EnerNOC’s filing was in response to a joint statement issued by PJM and Monitoring Analytics, LLC, PJM’s Independent Market Monitor (“IMM”), that addresses a double counting issue. The Joint Statement says in part:

The following example illustrates the issue:

  1.  5,000 kW PLC (10/11 Delivery Year) – PLC represents how much capacity has been purchased for customer to ensure reliability. Since the customer actively reduces load during the peaks (“peakshaver”) the PLC is significantly lower than normal amount of load for the customer, which is 28,000 kW.
  2. 4,000 kW Nominated Installed Capacity – CSP commitment for quantity of customer load reduction when PJM needs during an emergency. The nominated amount may not exceed the PLC based on current market rules.
  3. Real time estimated load reduction = 25,000 kW measured as the difference between a baseline estimate based on recent days, 28,000 kW, less actual consumption during the event, or 3,000 kW.
  4. 21,000 kW over compliance – CSP resource will be deemed to have met nominated Installed Capacity commitment of 4,000 kW AND also receive an additional 21,000 kW of over compliance credit which may be used to offset resources within the zone than did not perform.
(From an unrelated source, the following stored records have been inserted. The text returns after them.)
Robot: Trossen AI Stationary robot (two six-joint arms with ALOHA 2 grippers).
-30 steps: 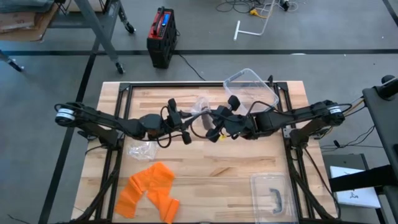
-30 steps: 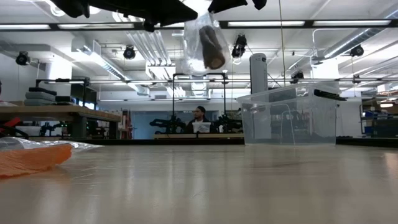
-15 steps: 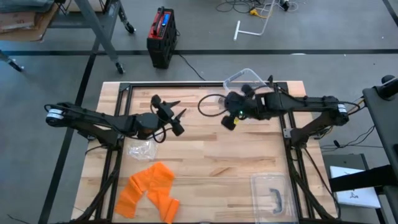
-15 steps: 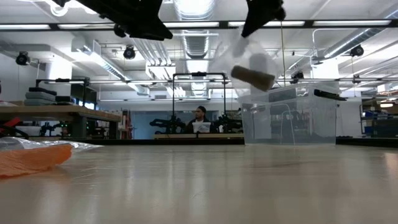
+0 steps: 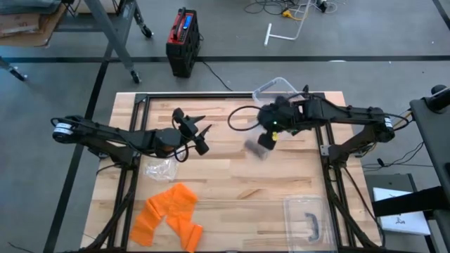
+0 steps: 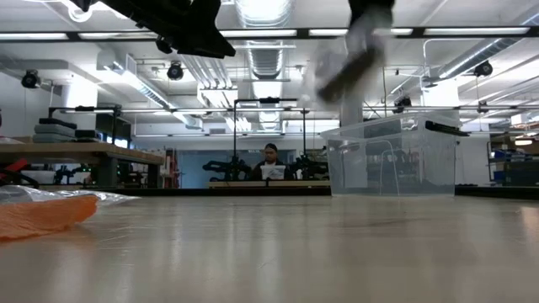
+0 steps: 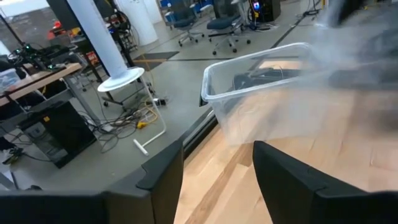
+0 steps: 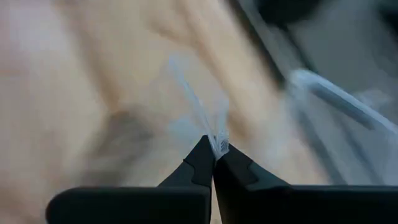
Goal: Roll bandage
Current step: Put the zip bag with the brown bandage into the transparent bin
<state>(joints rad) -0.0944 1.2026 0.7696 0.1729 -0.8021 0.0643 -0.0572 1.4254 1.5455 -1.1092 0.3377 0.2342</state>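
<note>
Right pincer [image 5: 269, 135] is clenched on the top edge of a clear plastic bag [image 5: 257, 146], seen in its wrist view as 2 dark fingertips [image 8: 214, 163] pressed together on a thin fold of film. That bag hangs blurred in the air above the middle of the bench [image 5: 232, 176], and a dark brown bandage roll [image 6: 345, 74] shows inside it in the low view, tilted. The bag hangs just in front of the clear plastic bin [image 5: 283, 96] at the far right of the bench, apart from it.

The bin stands tilted on the far edge; from the left wrist view its inside shows a dark shape I cannot make out. A flat clear lid [image 5: 307, 219] with a dark handle lies near the front right corner of the bench, well apart from the bin.

Left pincer [image 5: 195, 128] is released, its 2 fingers spread with nothing between them, raised over the bench left of centre and pointing toward the bin.

A second, crumpled clear bag [image 5: 159, 169] lies on the bench near the left arm; whether anything is in it I cannot tell. Just in front of it lies a loose orange bandage [image 5: 169, 215], unrolled and folded over itself, near the front left of the bench.
</note>
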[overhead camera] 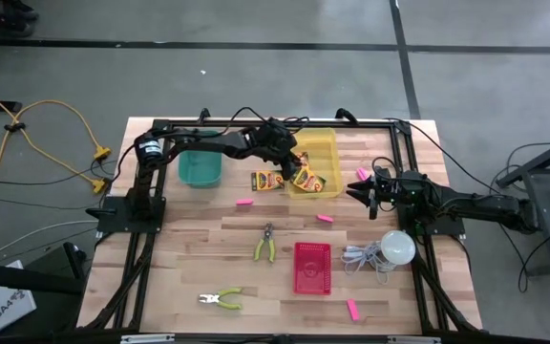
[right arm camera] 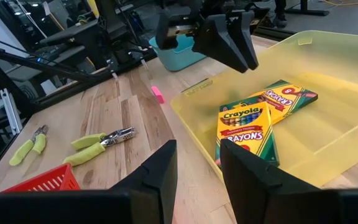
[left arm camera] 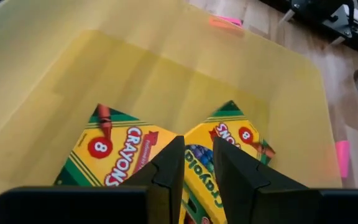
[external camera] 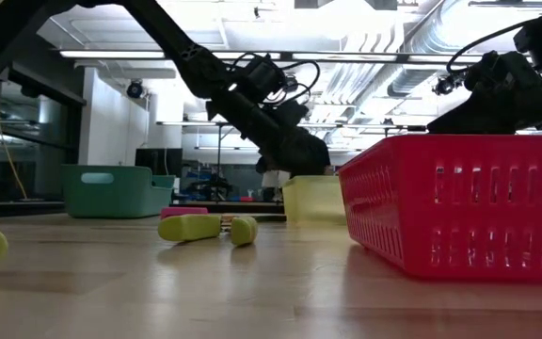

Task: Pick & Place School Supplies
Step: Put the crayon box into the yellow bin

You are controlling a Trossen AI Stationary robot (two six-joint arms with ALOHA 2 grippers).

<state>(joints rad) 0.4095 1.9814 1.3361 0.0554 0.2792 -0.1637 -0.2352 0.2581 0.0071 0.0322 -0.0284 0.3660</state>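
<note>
Two yellow-and-green crayon boxes (left arm camera: 114,155) (left arm camera: 229,134) lie flat on the floor of the clear yellow bin (overhead camera: 325,143). A third crayon box (overhead camera: 265,180) lies on the table just left of the bin. My left gripper (left arm camera: 197,146) hangs over the bin above the two boxes. Its fingers are open by a narrow gap with nothing between them, as the right wrist view (right arm camera: 248,61) also shows. Several pink erasers (overhead camera: 244,202) (overhead camera: 325,218) lie on the table. My right gripper (right arm camera: 197,149) waits open at the bin's right side (overhead camera: 359,190).
A teal bin (overhead camera: 200,167) stands left of the yellow bin. A red basket (overhead camera: 312,268) sits near the middle front, with green-handled pliers (overhead camera: 265,247) (overhead camera: 222,300) to its left. A white bulb with coiled cord (overhead camera: 396,247) lies at the right.
</note>
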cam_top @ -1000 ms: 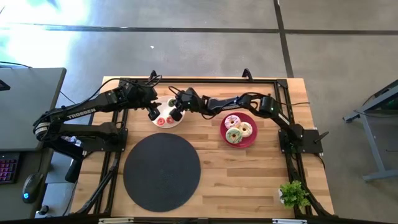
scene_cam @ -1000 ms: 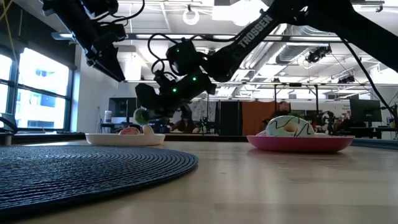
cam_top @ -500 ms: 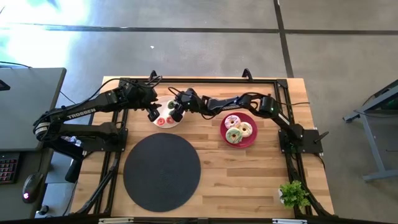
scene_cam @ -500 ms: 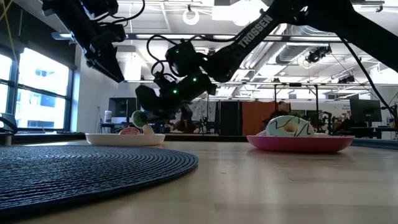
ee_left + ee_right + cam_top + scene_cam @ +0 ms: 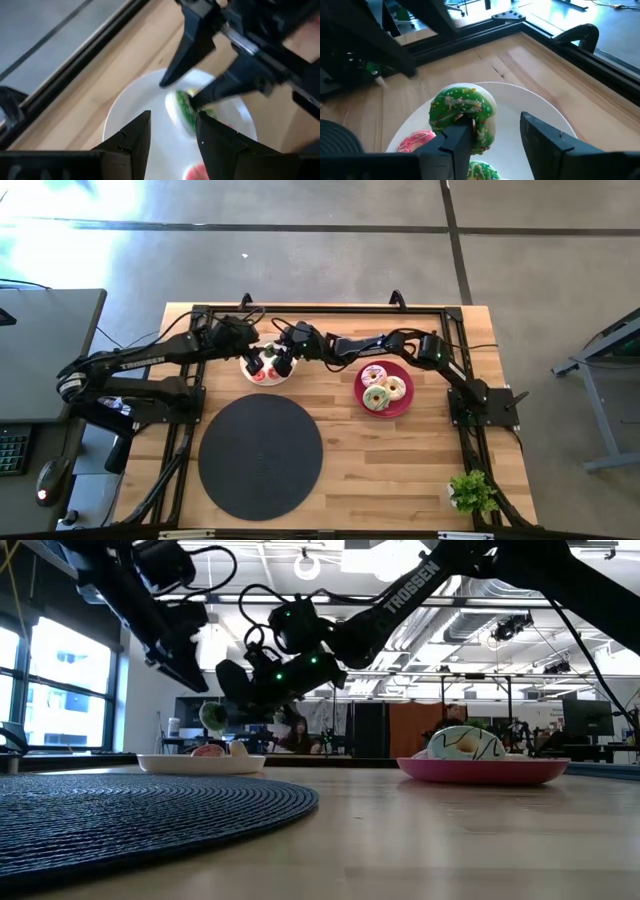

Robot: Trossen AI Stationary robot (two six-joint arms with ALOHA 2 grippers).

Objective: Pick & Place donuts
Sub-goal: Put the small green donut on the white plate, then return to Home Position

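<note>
Green-iced donut [image 5: 462, 112] stands on edge, clamped between the right gripper's [image 5: 272, 361] fingers [image 5: 454, 141], lifted above the white plate [image 5: 535, 112] near the desk's far edge. A pink donut [image 5: 415, 141] lies on that plate. Left gripper [image 5: 172, 137] hovers alongside over the plate, fingers parted, holding nothing.
</note>
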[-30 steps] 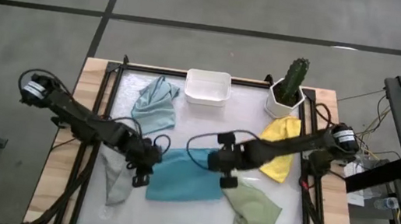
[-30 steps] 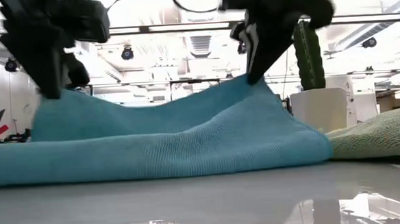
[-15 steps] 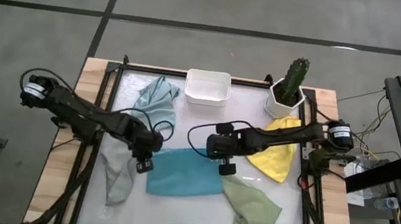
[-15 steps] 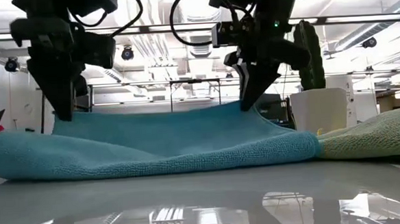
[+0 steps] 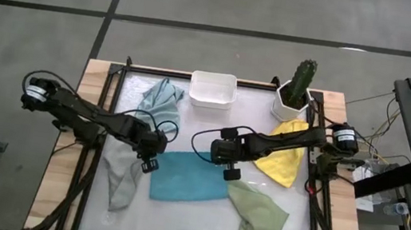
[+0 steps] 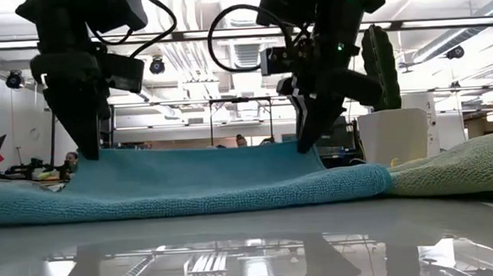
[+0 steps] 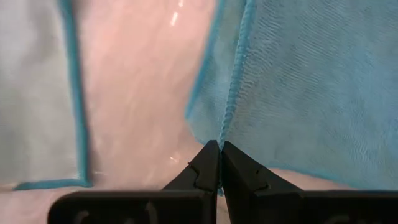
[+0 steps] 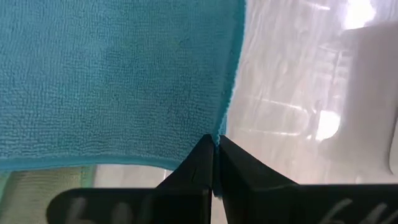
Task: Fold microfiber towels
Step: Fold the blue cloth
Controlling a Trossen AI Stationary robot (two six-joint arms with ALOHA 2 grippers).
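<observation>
high view: the bright blue towel [image 5: 190, 177] lies folded in the middle of the table [image 5: 198, 227], between the grey towel [image 5: 120, 184] on its left and the sage green towel [image 5: 259, 217] on its right. the left gripper [image 5: 150, 158] pinches the blue towel's far left corner with closed fingers, and the right gripper [image 5: 228, 165] pinches its far right corner the same way. the pale blue-grey towel [image 5: 160, 105] lies beside the white tub [image 5: 212, 89], and the yellow towel [image 5: 283, 160] lies in front of the potted cactus [image 5: 298, 88].
</observation>
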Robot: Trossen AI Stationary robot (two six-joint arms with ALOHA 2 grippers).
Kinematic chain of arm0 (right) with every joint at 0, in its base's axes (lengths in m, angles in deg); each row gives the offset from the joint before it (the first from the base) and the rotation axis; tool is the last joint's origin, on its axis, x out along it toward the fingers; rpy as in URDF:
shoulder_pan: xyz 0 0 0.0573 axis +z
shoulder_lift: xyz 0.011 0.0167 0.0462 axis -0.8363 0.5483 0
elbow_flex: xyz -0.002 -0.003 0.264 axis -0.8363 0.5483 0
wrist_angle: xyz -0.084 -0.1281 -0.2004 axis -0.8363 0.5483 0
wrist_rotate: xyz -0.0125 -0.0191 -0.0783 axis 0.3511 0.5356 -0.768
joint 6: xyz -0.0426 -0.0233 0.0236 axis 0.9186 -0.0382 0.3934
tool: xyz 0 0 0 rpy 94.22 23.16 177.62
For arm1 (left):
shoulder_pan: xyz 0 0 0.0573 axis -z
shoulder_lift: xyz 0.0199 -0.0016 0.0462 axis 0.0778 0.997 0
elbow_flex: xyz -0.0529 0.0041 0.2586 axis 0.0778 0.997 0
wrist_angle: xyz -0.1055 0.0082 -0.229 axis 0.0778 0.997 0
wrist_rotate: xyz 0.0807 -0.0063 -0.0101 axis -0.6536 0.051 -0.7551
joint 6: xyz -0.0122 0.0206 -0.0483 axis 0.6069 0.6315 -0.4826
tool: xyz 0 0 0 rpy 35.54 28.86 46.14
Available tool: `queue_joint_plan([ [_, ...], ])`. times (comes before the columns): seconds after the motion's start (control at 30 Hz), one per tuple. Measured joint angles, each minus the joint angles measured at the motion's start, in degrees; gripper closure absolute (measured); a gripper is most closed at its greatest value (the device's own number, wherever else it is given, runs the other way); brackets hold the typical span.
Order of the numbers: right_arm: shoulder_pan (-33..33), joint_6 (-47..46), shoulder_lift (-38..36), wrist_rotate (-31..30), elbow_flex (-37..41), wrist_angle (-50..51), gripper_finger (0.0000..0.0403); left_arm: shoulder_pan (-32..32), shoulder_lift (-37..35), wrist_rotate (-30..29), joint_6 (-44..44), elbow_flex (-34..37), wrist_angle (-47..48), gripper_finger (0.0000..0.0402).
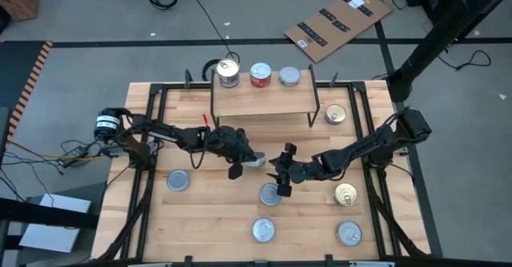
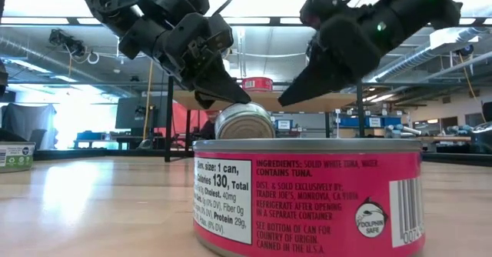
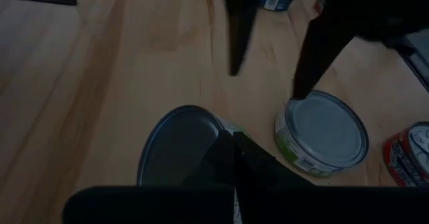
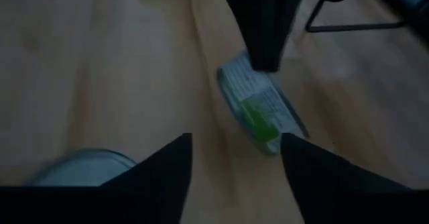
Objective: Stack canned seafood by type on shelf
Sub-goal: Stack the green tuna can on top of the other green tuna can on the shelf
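My left gripper (image 1: 242, 160) is shut on a silver-topped can with a green label (image 1: 254, 160) near the table's middle, in front of the shelf (image 1: 264, 101). My right gripper (image 1: 282, 179) is open just to the right of it, over another silver-topped can (image 1: 270, 193) that stands flat on the table. In the left wrist view one right fingertip (image 3: 298, 93) is at that can's rim (image 3: 289, 110); I cannot tell whether it touches. A silver-topped can (image 1: 228, 73), a red one (image 1: 260, 74) and a silver one (image 1: 290, 77) stand in a row along the shelf's far edge. My left gripper pinches the green-labelled can at its rim (image 3: 224, 127) between its two fingers, coming slantwise from above and the table's left. The can (image 2: 244, 121) is tilted, its flat top turned toward the near edge. The pink can in front hides whether its lower edge is on the table.
Loose cans stand on the table: a silver one at the left (image 1: 178, 181), two silver at the near edge (image 1: 263, 229) (image 1: 349, 233), gold ones at the right (image 1: 346, 193) (image 1: 336, 115). A pink-labelled tuna can (image 2: 307, 195) fills the low view's foreground.
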Motion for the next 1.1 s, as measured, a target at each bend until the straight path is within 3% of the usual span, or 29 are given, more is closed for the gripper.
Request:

In addition to substantially overstating the demand side savings and overpaying CSPs, this behavior also provides a non-competitive advantage to CSPs in attracting customers. A CSP that is aware of this Program discrepancy may identify large customers with managed PLCs and offer such customers out of market revenues for any load reduction in excess of the nominated amount. This is profitable because once such a customer has been procured, the CSP has the ability to sign up customers in the same zone with no or only limited ability to reduce load when called upon and receive capacity revenues based on the apparent over compliance of the customers with managed PLCs.

In its Order, FERC states that the Commission does not intend to institute any enforcement actions against EnerNOC (or other similarly situated ARCs) for registering customers in good faith and settling under the GLD baseline methodology. Good faith participation in the PJM load management programs, including accurate customer GLD registration and aggregation during emergency events, is permitted. The Commission goes on to warn that this finding here does not exempt from challenge conduct prohibited under section 1c.2 of the Commission’s regulations. 18 C.F.R. § 1c.2 (2010).

FERC to hold Smart Grid Technical Conference January 31

On December 21, the Federal Energy Regulatory Commission ("FERC") announced plans to hold an additional Smart Grid technical conference on January 31, 2011 at 1 p.m. EST at FERC's headquarters at 888 First Street, Washington, DC, 20426. According to the notice, the purpose of the technical conference is to assist FERC in making a determination of whether there is “sufficient consensus” that the five families of standards posted by the National Institute of Standards and Technology ("NIST") and included in this proceeding are ready for Commission consideration in a rulemaking proceeding, as directed by section 1305(d) of the Energy Independence and Security Act of 2007. The conference is open to the public and those not able to attend will be able to listen via webcast. FERC held its first technical conference on the five families of standards last November in Atlanta, GA.

NIST has posted technical narrative summaries of the standards to assist FERC and other interested Smart Grid stakeholders. These five IEC standards are concerned with the structure of messages exchanged within and across Smart Grid domains and are fundamental to interoperability:

  • IEC 61970 and IEC 61968: Provide a Common Information Model (CIM) necessary for exchanges of data between devices and networks, primarily in the transmission (IEC 61970) and distribution (lEC 61968) domains.
  • IEC 61850: Facilitates substation automation and communication as well as interoperability through a common data format.
  • IEC 60870-6: Facilitates exchanges of information between control centers. 
  • IEC 62351: Addresses the cyber security of the communication protocols defined by the preceding IEC standards.

George Arnold, national coordinator for smart grid interoperability, states in a letter to FERC, these standards will be updated as Smart Grid requirements evolve.